Even with that extra cost, expansion will bring hospitals $2 in additional revenue for every dollar they pay the state under the assessment plan, DMAS Director Jennifer Lee told the state Senate Finance Committee in May. After paying the state assessments in 2021, the hospitals will record a net increase of $1.6 billion in Medicaid reimbursements, Lee said.
Last year Bon Secours Virginia Health System, which operates seven hospitals in the commonwealth, treated 44,000 nonpaying patients at a cost of $200 million, says Rhodes B. Ritenour, the nonprofit’s vice president for external and regulatory affairs.
“It was unsustainable in the long term,” Ritenour says. “Now we are going to be reimbursed for a lot of that care.”
Building on expansion
While he cautions that “it’s too early to tell” what impact the change in reimbursements will have, Ritenour notes that having a way to offset at least some expenses for charitable care has encouraged Bon Secours to invest $77 million in a new 75,000-square-foot hospital and health complex in Suffolk.
In February, Bon Secours announced plans to spend $119 million expanding its St. Francis Medical Center in Chesterfield County, adding 55 patient beds. It’s also proposed building a new emergency care and imaging center on the campus of John Tyler Community College in Chesterfield.
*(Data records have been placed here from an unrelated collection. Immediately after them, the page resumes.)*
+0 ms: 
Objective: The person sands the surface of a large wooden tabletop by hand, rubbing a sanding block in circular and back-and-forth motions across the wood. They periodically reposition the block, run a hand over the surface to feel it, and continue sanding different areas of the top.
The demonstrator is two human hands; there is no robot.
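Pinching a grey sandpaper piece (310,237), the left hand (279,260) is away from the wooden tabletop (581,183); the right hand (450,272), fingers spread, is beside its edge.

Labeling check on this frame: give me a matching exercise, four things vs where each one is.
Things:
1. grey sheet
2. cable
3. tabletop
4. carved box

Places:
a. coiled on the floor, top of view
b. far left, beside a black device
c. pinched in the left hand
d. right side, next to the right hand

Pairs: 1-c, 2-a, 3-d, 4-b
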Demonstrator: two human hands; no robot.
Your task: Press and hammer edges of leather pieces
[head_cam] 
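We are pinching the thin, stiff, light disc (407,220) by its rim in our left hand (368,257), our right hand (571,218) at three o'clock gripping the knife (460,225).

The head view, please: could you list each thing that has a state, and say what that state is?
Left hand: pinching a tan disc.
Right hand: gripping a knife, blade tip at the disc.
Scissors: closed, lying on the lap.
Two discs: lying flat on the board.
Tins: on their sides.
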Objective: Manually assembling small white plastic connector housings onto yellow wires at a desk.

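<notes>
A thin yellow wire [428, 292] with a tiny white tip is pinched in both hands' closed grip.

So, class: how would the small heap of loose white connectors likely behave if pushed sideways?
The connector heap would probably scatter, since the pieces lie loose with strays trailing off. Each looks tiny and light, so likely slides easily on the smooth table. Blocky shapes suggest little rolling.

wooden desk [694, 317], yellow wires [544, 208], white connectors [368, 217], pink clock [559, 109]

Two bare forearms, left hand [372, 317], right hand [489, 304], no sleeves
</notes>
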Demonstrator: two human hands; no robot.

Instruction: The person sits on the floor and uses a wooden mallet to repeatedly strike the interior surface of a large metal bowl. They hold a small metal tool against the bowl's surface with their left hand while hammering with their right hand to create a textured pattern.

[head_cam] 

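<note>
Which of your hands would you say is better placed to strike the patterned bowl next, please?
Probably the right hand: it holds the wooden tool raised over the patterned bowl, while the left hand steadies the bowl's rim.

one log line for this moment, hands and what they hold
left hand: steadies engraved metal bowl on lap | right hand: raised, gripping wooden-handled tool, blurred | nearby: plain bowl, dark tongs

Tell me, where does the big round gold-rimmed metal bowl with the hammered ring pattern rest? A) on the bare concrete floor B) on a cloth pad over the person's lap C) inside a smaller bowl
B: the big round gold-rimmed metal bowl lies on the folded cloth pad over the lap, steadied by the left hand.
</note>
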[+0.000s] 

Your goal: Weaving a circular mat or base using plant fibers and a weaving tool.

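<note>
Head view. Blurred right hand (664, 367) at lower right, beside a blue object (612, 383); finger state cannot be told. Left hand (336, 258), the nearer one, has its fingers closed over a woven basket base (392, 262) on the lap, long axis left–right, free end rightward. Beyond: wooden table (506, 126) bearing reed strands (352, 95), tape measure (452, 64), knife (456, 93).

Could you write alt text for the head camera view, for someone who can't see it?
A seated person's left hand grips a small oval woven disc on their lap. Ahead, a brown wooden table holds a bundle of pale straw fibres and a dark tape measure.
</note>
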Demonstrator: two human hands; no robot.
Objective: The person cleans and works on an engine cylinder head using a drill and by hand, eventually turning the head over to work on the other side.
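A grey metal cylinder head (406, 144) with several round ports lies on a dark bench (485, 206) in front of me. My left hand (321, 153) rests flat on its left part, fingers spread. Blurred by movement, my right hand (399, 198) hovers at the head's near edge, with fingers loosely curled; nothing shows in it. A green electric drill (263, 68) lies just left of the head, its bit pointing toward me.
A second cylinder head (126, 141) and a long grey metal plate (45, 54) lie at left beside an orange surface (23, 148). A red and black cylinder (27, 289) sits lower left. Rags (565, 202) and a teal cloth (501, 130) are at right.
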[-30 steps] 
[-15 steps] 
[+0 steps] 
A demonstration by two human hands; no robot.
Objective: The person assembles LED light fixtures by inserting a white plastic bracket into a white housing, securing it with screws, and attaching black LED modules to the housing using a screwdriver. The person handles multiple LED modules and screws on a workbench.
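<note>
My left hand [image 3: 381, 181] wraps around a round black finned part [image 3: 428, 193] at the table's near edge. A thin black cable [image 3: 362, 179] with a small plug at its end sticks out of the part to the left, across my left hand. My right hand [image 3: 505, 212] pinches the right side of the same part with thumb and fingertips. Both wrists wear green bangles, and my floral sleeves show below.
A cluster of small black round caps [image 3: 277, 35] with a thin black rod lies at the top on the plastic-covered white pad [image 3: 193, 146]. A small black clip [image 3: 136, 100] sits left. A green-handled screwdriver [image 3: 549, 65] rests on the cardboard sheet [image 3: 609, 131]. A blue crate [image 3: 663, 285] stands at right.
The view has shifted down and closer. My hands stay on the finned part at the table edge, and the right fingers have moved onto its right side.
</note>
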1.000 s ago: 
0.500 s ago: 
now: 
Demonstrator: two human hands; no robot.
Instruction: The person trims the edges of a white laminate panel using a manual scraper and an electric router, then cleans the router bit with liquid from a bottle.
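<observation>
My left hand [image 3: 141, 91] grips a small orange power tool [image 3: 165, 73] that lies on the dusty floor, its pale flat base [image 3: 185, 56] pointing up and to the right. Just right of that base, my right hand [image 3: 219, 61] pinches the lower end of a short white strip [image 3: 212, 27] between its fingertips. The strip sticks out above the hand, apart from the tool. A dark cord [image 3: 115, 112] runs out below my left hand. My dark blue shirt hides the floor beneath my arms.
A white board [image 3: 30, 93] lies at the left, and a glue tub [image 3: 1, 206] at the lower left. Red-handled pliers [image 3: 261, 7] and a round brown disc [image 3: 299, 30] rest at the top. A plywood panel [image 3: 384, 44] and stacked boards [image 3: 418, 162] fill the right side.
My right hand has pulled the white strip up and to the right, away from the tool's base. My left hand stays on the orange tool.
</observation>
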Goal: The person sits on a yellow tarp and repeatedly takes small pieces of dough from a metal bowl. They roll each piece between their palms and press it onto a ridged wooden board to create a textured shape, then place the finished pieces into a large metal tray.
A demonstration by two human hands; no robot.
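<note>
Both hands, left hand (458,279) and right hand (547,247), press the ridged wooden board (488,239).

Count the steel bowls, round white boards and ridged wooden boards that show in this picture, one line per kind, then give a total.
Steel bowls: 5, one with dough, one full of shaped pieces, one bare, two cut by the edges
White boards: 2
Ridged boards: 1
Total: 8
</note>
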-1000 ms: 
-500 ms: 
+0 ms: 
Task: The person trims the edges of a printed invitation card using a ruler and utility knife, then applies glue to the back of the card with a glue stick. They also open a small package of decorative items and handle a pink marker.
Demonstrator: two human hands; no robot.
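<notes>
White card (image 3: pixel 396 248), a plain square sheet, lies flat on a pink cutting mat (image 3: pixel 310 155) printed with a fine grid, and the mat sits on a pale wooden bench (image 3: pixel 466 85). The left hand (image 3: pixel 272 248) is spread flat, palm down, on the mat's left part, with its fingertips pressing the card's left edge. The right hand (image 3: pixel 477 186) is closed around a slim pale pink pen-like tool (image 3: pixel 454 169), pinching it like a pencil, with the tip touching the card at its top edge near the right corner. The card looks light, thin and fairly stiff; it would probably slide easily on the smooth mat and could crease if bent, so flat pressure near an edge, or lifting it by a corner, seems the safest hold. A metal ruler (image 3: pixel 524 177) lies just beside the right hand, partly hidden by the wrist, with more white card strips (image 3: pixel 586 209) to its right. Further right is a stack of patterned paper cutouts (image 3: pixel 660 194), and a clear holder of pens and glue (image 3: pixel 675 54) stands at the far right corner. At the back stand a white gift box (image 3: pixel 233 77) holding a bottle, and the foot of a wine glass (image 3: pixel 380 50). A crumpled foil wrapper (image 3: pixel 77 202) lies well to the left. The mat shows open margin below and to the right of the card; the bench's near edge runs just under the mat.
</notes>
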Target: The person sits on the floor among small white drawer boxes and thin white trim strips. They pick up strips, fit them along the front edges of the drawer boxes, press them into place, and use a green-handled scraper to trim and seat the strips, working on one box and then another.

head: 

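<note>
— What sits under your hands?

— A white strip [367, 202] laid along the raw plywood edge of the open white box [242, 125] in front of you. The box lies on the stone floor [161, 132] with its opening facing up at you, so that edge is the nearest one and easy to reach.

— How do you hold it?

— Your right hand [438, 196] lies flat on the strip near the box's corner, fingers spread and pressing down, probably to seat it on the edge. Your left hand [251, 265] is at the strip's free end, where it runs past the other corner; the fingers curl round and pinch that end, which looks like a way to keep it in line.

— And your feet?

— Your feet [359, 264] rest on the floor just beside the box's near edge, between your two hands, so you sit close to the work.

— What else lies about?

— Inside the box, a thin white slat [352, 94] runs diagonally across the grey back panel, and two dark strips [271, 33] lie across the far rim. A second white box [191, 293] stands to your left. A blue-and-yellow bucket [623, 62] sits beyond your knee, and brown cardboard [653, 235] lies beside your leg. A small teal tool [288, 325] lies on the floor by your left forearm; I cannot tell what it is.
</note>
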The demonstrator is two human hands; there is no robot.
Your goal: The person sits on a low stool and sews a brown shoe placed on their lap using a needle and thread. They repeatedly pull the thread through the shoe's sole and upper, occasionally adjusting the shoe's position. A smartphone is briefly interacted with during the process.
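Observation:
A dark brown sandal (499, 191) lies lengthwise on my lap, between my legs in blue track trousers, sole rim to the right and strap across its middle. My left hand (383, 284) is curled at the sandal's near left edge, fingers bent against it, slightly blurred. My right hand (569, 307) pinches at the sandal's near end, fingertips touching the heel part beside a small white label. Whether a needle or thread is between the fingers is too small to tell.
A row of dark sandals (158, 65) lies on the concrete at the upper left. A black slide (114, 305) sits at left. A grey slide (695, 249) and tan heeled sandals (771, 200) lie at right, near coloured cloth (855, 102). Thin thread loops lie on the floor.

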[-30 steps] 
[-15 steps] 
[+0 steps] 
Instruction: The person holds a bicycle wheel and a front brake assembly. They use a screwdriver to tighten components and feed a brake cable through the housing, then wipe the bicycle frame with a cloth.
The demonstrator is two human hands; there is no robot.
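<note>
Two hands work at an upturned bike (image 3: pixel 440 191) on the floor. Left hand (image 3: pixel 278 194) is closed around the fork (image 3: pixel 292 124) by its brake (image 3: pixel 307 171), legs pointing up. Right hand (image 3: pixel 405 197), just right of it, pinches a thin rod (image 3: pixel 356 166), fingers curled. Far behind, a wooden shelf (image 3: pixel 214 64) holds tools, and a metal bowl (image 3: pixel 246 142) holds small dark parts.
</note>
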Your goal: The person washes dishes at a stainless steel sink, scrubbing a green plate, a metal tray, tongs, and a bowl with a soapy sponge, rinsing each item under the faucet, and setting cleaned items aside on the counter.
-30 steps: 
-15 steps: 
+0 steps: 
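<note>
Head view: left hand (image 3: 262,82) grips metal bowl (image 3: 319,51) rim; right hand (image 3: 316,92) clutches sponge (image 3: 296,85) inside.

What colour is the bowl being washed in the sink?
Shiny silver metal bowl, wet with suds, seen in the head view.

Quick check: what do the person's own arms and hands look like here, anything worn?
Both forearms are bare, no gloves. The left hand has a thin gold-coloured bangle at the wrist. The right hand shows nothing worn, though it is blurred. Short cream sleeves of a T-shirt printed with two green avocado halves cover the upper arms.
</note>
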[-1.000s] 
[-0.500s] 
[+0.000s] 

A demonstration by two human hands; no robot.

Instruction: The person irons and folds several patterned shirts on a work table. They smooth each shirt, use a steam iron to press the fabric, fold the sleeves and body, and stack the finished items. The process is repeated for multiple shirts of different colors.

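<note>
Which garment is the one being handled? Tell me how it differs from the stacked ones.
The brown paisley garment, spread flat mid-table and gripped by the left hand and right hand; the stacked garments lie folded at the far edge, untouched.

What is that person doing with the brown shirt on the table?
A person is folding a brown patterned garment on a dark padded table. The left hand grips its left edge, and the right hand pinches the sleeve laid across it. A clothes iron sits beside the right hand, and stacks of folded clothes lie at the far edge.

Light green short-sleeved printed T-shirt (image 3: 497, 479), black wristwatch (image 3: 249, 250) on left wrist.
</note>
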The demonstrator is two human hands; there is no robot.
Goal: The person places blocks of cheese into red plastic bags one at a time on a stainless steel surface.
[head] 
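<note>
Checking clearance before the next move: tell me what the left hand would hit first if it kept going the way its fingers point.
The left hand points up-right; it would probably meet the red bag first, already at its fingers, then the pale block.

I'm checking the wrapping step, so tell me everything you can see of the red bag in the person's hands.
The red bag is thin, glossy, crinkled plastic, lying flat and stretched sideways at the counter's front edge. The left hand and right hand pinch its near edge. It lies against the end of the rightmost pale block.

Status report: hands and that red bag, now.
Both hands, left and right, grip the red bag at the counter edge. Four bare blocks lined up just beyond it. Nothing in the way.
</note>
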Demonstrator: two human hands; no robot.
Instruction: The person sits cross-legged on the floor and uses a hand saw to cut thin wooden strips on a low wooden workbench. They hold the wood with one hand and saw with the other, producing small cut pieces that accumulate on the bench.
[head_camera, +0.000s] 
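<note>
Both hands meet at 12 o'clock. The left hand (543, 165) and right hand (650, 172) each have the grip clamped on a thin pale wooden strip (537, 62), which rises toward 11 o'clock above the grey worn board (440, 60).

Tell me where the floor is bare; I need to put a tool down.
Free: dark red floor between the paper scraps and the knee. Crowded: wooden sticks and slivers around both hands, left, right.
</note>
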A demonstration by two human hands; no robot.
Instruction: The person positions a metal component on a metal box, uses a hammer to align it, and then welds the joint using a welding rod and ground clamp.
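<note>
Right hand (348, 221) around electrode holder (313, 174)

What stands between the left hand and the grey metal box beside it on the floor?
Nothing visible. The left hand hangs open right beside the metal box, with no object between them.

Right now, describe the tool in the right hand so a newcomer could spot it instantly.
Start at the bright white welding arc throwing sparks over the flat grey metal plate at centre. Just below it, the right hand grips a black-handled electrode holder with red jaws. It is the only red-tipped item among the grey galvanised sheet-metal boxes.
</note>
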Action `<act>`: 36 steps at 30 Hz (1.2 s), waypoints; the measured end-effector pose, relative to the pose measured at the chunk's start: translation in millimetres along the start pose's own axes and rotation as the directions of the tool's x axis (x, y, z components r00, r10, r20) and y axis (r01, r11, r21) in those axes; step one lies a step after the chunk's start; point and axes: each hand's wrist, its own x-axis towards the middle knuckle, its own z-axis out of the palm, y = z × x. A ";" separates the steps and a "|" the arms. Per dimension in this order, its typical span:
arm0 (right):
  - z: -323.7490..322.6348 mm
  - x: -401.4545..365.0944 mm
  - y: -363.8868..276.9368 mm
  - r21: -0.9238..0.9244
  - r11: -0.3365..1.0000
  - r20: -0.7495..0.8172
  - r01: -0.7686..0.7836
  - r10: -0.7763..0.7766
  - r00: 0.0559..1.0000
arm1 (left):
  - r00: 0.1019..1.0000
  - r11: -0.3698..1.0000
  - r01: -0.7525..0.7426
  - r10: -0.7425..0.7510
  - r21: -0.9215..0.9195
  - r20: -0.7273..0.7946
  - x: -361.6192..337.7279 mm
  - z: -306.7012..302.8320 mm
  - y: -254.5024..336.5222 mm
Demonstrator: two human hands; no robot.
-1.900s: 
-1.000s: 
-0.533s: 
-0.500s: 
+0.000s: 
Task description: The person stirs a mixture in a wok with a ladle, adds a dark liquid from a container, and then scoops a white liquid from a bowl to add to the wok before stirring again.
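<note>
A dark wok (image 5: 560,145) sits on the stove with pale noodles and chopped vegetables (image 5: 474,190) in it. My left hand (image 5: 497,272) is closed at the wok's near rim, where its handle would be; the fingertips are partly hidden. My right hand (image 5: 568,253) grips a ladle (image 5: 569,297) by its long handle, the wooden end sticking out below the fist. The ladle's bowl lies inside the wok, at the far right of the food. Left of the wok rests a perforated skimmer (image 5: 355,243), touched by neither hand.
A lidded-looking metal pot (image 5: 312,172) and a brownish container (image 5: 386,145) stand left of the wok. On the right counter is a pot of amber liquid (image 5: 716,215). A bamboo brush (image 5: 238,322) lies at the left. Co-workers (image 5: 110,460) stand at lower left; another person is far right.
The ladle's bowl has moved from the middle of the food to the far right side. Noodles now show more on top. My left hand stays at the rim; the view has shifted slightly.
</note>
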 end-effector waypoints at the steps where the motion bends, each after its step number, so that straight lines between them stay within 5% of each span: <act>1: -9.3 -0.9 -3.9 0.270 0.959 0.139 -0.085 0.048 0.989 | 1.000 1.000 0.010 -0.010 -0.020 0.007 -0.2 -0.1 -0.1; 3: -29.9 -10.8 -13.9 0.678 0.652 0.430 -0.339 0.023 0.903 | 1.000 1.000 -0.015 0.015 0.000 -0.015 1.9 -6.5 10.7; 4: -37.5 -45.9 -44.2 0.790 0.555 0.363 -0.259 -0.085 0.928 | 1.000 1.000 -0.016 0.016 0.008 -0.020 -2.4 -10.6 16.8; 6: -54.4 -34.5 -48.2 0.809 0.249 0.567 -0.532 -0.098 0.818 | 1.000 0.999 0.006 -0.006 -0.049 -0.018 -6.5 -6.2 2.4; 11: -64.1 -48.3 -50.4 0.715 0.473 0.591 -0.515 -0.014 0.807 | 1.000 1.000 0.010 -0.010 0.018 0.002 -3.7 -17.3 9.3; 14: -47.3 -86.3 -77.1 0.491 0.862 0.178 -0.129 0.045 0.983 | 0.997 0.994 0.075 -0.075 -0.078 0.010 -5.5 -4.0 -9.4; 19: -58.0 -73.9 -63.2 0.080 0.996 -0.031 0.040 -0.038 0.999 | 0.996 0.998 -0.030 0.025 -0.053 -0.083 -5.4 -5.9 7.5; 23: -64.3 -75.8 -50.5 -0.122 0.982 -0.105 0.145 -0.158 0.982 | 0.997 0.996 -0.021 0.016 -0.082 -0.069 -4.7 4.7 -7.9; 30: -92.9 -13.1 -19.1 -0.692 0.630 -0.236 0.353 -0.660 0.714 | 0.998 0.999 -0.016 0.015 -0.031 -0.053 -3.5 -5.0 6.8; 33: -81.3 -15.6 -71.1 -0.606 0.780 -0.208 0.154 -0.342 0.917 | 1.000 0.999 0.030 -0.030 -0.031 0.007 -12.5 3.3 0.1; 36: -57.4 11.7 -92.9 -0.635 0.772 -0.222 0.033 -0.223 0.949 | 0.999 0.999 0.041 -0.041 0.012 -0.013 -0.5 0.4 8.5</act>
With Medicaid funds now available, expansions and upgrades are easier for the organization to pursue, Ritenour says. “It gives us leeway.”
The Health Wagon, which runs stationary and mobile free clinics in Southwest Virginia, recently opened a new clinic just for Medicaid-enrolled patients in Coeburn, a town in Wise County.
Community health centers in Southern and Southwest Virginia are able to expand their operations because they have more paying patients, says Deborah Oswalt, executive director of the Virginia Health Care Foundation. More insurance providers are entering these regions, which had the highest rates of uninsured adults in the state, because it’s now financially viable, she adds.
As for Jean Jackson, now that she can see clearly again, she is not planning on going back to the Nestlé plant. Instead she is throwing herself into volunteering with Mothers Stronger Twogether, a group she helped found to combat gun violence. Danville has one of the highest per-capita crime rates in Virginia, and murder claimed the lives of Jackson’s son, grandson, sister and nephew.
With her cataracts gone, Jackson says she is more able to do the group’s work such as helping calm crowds at crime scenes. “I can get up,” she explains, “and go.”